Millennial chef brings chocolaty experience to the city

Updated on: 26 May,2019 07:04 AM IST  | 
Phorum Dala |

Ever tried chocolate that carries amarphal and ginger? Or met a chocolate maker inspired by Murakami? A millennial is about to launch a choco studio that offers not chocolate, but an experience

Millennial chef brings chocolaty experience to the city

Rs 2,000 for a box of chocolates. Pics/Pradeep Dhivar

Repeated rounds of receiving unusual chocolates later, we are curious to find out who Prateek Bakhtiani is. A spirits festival invite came with black mystery box, holding inside it bars and mini-bites infused with a variety of alcohol and curious ingredients. Apple gin jammed with white chocolate ganache and raspberry marzipan, whiskey with Dominican smoked dark chocolate, caramel with volcanic salt.


On Valentine's Day, came a box of heart-shaped bon bons. Cupid struck truffle ganache. And, with the onset of summer, to celebrate the luscious fruits of India came a bar of banana with caramel and coconut, amarphal with peanut ginger, and hapus paired with mustard seeds and cashewnut gianduja. Bakhtiani, 25, is behind Ether Atelier Chocolat, which launched its lab in 2018 and is now set to open its first brick and mortar store in Bandra come July.

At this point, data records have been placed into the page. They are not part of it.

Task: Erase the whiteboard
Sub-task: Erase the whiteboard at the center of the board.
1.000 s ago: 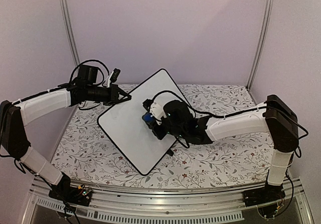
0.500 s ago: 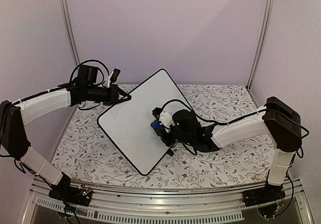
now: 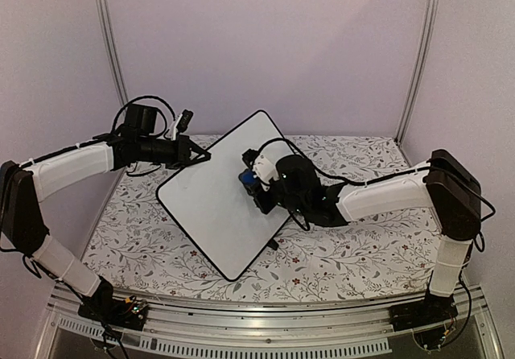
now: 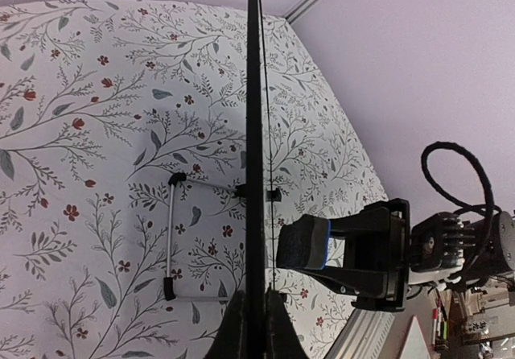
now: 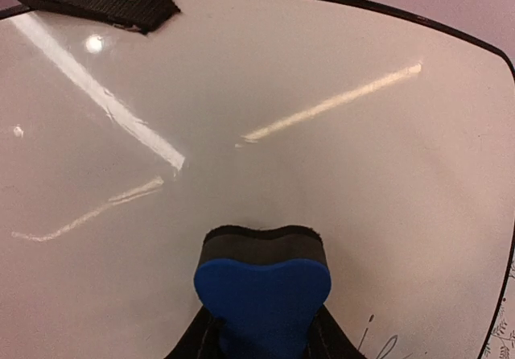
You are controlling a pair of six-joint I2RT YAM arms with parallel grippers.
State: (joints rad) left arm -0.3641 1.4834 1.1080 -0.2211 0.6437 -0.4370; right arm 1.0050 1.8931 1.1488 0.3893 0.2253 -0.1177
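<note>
The whiteboard [image 3: 211,206] stands tilted on the floral table, with my left gripper [image 3: 203,156] shut on its upper left rim. In the left wrist view the whiteboard [image 4: 255,117] shows edge-on as a black line, clamped between my left gripper [image 4: 256,331]. My right gripper [image 3: 251,182] is shut on a blue eraser [image 3: 245,179] with a dark felt face. The eraser [image 4: 304,242] sits at the board's face, touching or nearly so. In the right wrist view the eraser [image 5: 261,282] fills the bottom, held in the right gripper [image 5: 261,331]. The whiteboard [image 5: 338,125] is mostly blank, and dark handwriting [image 5: 380,347] shows low right.
A floral tablecloth [image 3: 362,246] covers the table. A wire stand [image 4: 170,238] with black clips props the board from behind. Pale walls and metal posts [image 3: 418,53] close in the back and sides. An aluminium rail [image 3: 257,319] runs along the near edge.
My right gripper carried the eraser down and right across the board, then back up toward its far right edge. The left arm and the board stayed put.
</note>
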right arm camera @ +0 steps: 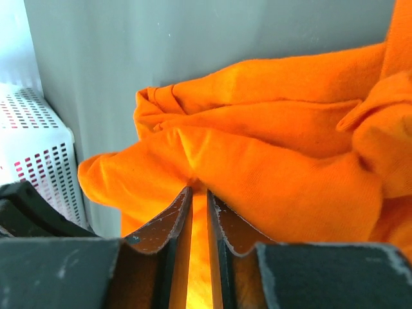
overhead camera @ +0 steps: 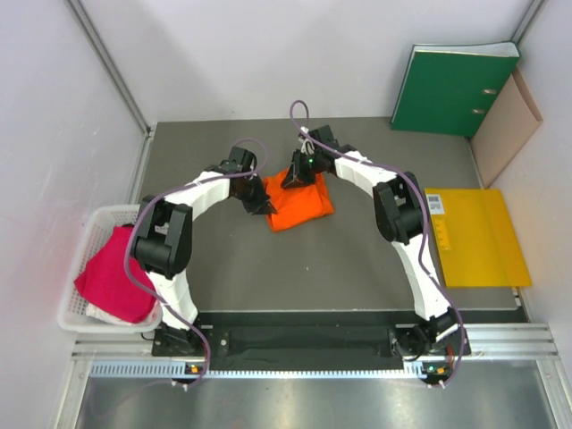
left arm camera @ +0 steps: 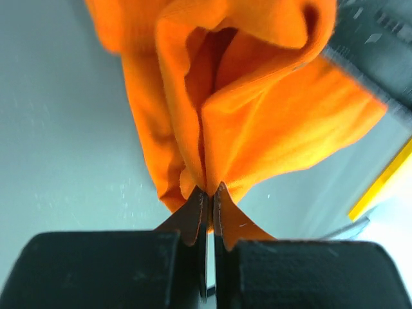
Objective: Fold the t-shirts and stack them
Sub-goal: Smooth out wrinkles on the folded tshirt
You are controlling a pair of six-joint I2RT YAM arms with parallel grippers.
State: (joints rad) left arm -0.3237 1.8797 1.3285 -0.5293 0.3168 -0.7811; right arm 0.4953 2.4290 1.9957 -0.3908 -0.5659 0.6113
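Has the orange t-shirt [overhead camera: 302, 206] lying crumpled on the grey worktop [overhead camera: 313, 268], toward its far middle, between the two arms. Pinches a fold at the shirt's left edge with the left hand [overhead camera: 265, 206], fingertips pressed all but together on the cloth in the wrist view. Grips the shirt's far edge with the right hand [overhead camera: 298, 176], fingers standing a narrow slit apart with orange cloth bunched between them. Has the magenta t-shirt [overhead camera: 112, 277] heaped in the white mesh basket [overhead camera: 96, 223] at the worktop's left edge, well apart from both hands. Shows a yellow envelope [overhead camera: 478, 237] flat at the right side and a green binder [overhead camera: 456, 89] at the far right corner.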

His central kitchen in Wadala, a tastefully designed space in white, carries the vibe of a studio. In a large container, spokes are tempering chocolate at a dreamy speed. One wall carries ingredient shelves from ceiling to floor. Bakhtiani's undivided focus rests on a test gateau. "It is called an Easter Campfire Smoke which has oak smoked Ecuadorian chocolate and maple torched marshmallows," he explains without looking up as he tries to perfect a pour of glaze on one half of the disc. "It is too hot," he says after checking the thermometer.


Chocolates

Minutes later, over a cup of coffee, he tells us. "I draw inspiration from Oriental minimalism, Murakami, artists like Magritte, Rothko and Gonzalez-Torres. The cultures I have had the privilege to soak in — from classical French to Japanese. I am the annoying guy who will pick apart his food and decipher every ingredient, know the French term for a technique, and dive into theory." In 2011, Bakhtiani's teaching advisor at the University of Washington in Seattle asked him to take a year off to do something he always wanted to try, when he was offered a place in the organic polymer lab. "I thought it a very white thing to do — gap year and all," he laughs.

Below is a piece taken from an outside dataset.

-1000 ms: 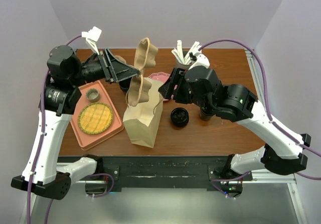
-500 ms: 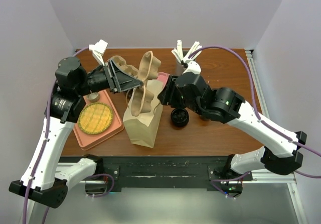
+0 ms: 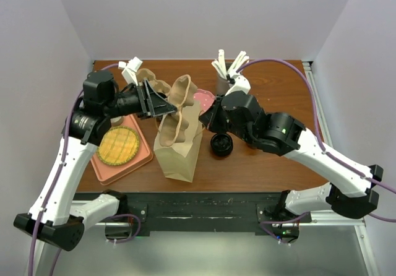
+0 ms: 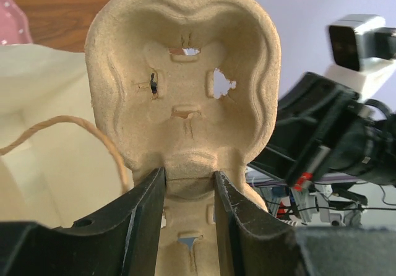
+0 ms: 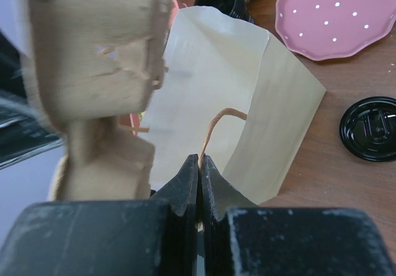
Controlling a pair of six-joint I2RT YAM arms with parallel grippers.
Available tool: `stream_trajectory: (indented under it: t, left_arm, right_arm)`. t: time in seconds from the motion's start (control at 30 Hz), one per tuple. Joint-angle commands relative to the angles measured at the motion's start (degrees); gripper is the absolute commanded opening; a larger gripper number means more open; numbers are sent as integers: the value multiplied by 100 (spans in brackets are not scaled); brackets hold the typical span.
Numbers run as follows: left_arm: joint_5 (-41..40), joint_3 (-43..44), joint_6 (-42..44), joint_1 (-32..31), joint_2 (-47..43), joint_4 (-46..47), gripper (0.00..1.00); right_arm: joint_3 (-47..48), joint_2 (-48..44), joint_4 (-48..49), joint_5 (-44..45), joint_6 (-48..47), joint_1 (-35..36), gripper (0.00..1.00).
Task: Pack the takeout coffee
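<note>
The left gripper point(image 4: 189, 178) clamps the narrow waist of the moulded-pulp cup carrier point(image 4: 185, 72), which rises beyond its fingertips. The right gripper point(image 5: 199, 164) is pinched closed on the twine handle point(image 5: 218, 116) of the paper bag point(image 5: 260, 96), whose open mouth lies just ahead of it.

No writing, brand, number or sign can be read; the tan paper bag point(image 3: 179, 155) and brown moulded-pulp cup carrier point(image 4: 185, 72) show plain surfaces.
</note>
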Motion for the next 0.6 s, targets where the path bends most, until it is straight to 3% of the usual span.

The job put him in charge of designing material that could react with solar energy to purify water in Cambodia. With a seat secured in the lab, Bakhtiani flew to Irish celebrity chef Rachel Allen's farm to study cooking and vinoculture. One thing led to another and his quest for food landed him in Paris where he studied at Le Cordon Bleu and subsequently staged at Le Meurice with chef Cedric Grolet known for his fruit sculptures. After a course at the Chocolate Academy in Vancouver and moonlighting as a bartender at a G&T bar, came a stint as pastry chef in Belgium. Bakhtiani returned to Mumbai in 2017 to launch his chocolate lab.

By then, the gap year had extended to four years. "I did miss the lab. Any chef who tells you that they love their job is lying. It is a difficult being a chef, the only reason they are chefs is because we can't be anything else. Food and its nuances are all we ever think about, it's an obsession." Bakhtiani has taken his time to open a brick-and-mortar outpost, and along the way, he has worked on collaborations including a seasonal dessert menu for Lower Parel resto-bar Café Zoe, developing tarts based on coffee bean roasts for Blue Tokai and creating a pastry menu for Koinonia coffee roasters.

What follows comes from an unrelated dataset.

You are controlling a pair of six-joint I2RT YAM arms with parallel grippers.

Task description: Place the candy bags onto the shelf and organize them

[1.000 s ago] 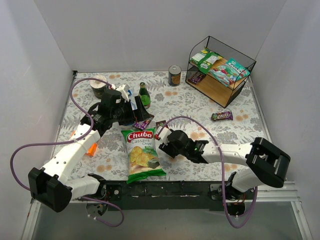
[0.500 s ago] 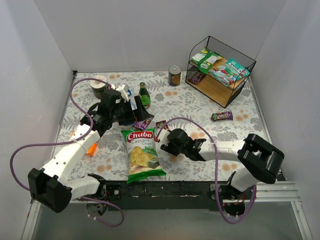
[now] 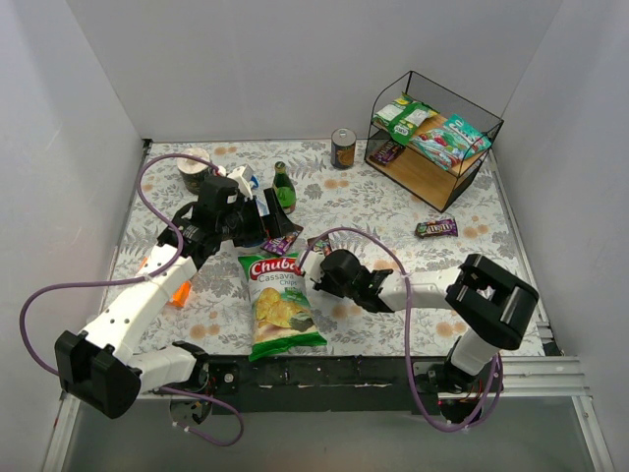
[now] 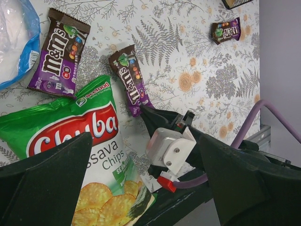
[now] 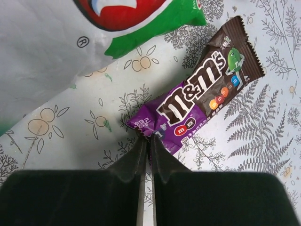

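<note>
Brown-purple candy bag (image 5: pixel 197 101), beside the chips bag (image 4: pixel 70 132) near the table's (image 3: pixel 472 256) middle, is pinched at its end in the right gripper (image 5: pixel 149 141)'s narrow jaws, while the left gripper (image 4: pixel 146 139) gapes wide.

Tablecloth (image 3: pixel 393 211): white w/ grey fern print & orange flowers. Chips bag (image 3: pixel 278 305): green, red logo, white lettering. M&M's packet (image 5: pixel 202 96) right of it: brown, purple end, multicolour dots. Far right, shelf (image 3: pixel 428 175): pale wood, black wire; on it a teal bag (image 3: pixel 450 140) w/ red-white print & a green-white bag (image 3: pixel 403 116).
</note>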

Every collection begins with a process. He gets his team to think about the intention behind the box. "It is very easy to think about just chocolate. I think about every aspect, inter-contextually. The bon bons and bars must speak to each other," says Baktiani. While working on the invite box for Vault Biennale, a spirit festival helmed by Keshav Prakash, the two broke the idea of the chocolate box down into the spirits the fest would showcase. "We paired an apple gin with white chocolate ganache. White chocolate has a higher quantity of cocoa butter, which tastes fatty. So, we did just a thin layer, and the rest was a raspberry marzipan with a touch of juniper for spice," says Bakhtiani.

He goes by the dictum, what I make for myself, I hope you like too. With sincere confidence, that you could mistake for arrogance, he says, "I believe I have some authority in understanding the balance of design and flavours. If you just want chocolate, go buy Lindt. If you want an experience, made from a place of meaning, come to me."